Wenn Du Deinen Lohn in der Pflege verhandeln möchtest, solltest Du Deinen Marktwert mit aktuellen Lohnbändern, GAV, Stellenangeboten und Lohnrechnern vergleichen. Notiere zusätzlich Deine Berufserfahrung, Qualifikationen, Verantwortungsbereiche und konkreten Leistungen.
Beim Lohnverhandeln in der Pflege solltest Du auch den 13. Monatslohn, Nacht- und Sonntagszulagen, Bereitschaftsdienste, das Arbeitspensum, die Wochenarbeitszeit, Ferientage, Pensionskassenleistungen und Weiterbildungen berücksichtigen.

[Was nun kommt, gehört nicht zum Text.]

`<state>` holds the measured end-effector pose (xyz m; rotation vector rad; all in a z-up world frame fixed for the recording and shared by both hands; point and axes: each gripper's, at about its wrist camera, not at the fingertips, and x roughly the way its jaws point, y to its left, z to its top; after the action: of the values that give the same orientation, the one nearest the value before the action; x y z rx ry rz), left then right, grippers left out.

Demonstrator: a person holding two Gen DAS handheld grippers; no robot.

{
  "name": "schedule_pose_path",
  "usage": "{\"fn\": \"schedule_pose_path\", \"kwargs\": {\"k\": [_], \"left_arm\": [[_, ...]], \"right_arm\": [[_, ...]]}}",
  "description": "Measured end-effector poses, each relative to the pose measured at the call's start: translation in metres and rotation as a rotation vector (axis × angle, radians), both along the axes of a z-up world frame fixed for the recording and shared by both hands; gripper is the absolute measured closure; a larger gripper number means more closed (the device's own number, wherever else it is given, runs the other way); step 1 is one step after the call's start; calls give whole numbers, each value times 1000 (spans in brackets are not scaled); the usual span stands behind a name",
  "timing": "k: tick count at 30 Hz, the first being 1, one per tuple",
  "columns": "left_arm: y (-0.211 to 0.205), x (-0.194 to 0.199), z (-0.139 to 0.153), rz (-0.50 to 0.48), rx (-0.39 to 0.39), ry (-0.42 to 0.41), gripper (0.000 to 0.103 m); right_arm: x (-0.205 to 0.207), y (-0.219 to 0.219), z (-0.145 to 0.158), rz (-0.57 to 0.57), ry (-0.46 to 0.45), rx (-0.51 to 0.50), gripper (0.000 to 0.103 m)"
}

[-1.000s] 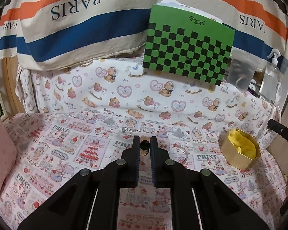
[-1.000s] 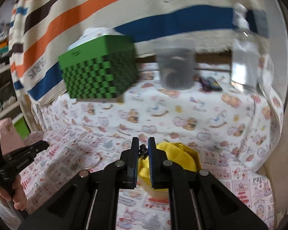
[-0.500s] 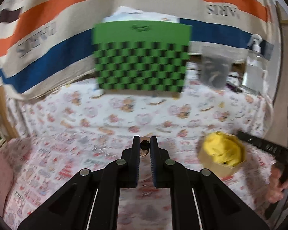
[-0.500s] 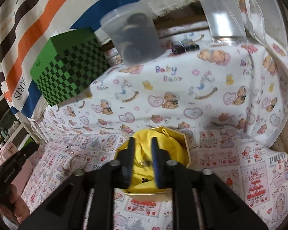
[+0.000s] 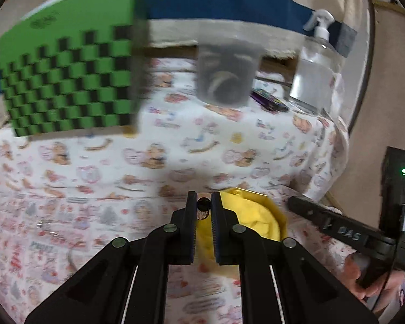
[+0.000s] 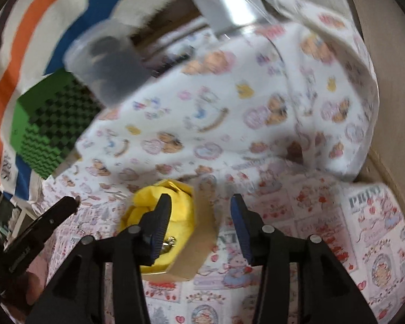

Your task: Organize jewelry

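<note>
Our left gripper is pinching a small dark round jewelry piece right by the gold cardboard box with yellow cloth lining, which sits near the bedspread's right edge. Right gripper hangs wide open, empty, over the box. Let go too soon and the piece probably bounces onto the patterned fabric.

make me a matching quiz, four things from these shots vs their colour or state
Things:
1. left tool
2. right tool
3. checkered box
4. lining of the small box

Colour or state:
a. yellow
b. open
c. green and black
d. shut on a small dark-headed piece

Pairs: 1-d, 2-b, 3-c, 4-a
</note>
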<state>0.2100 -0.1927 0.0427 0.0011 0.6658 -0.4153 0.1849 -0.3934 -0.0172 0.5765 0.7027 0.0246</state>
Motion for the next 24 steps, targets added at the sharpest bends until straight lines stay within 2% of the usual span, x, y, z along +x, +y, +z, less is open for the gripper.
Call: {"fn": "schedule_pose_path", "kwargs": {"k": [3,5,7,8,9,11,15,17,19,21,23,24], "left_arm": [[-10,5,-4,-39,-19,20,94],[-13,3,-2,-50,-30,-8,92],[-13,-1,2,-64,-35,-45,73],[-11,-4,5,-64,-40,-67,57],[-8,-8,8,-61,-45,-92,49],[-1,-15,15,-62,-45,-131,47],[23,-31,32,-11,-26,-193,24],[42,-44,37,42,-16,-218,17],[63,-59,39,71,-14,-251,9],[84,-70,40,112,-4,-281,6],[105,-76,41,154,-10,-300,4],[115,-77,42,175,-9,-311,3]], "right_arm": [[2,-3,-2,4,2,48,54],[-2,-3,3,-13,-14,26,52],[-6,-3,8,-29,-29,5,51],[-7,-3,10,-32,-37,4,50],[-8,-5,11,-36,-41,8,50],[-10,-6,13,-41,-48,14,48],[-15,-4,21,-41,-66,-9,45],[-21,1,28,-43,-92,-29,36],[-24,8,33,-44,-114,-51,32],[-28,15,38,-44,-130,-71,23],[-34,22,43,-42,-166,-83,10],[-36,26,45,-43,-175,-92,8]]}}
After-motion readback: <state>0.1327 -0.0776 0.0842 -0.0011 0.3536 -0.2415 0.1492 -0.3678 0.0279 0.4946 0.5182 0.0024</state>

Auch bei einem GAV oder einem betrieblichen Lohnband kannst Du Deinen Lohn verhandeln, der Spielraum kann jedoch begrenzt sein. Prüfe insbesondere, ob Deine Berufserfahrung, Funktion, Qualifikationen und Verantwortung korrekt eingestuft wurden.
Beim Lohnverhandeln solltest Du unvorbereitete oder unrealistische Forderungen, unklare Angaben zum Arbeitspensum und reine Bedarfsargumente vermeiden. Begründe Deine Lohnvorstellung stattdessen mit Deinem Marktwert, Deinen Qualifikationen, Deiner Verantwortung und konkreten Leistungen.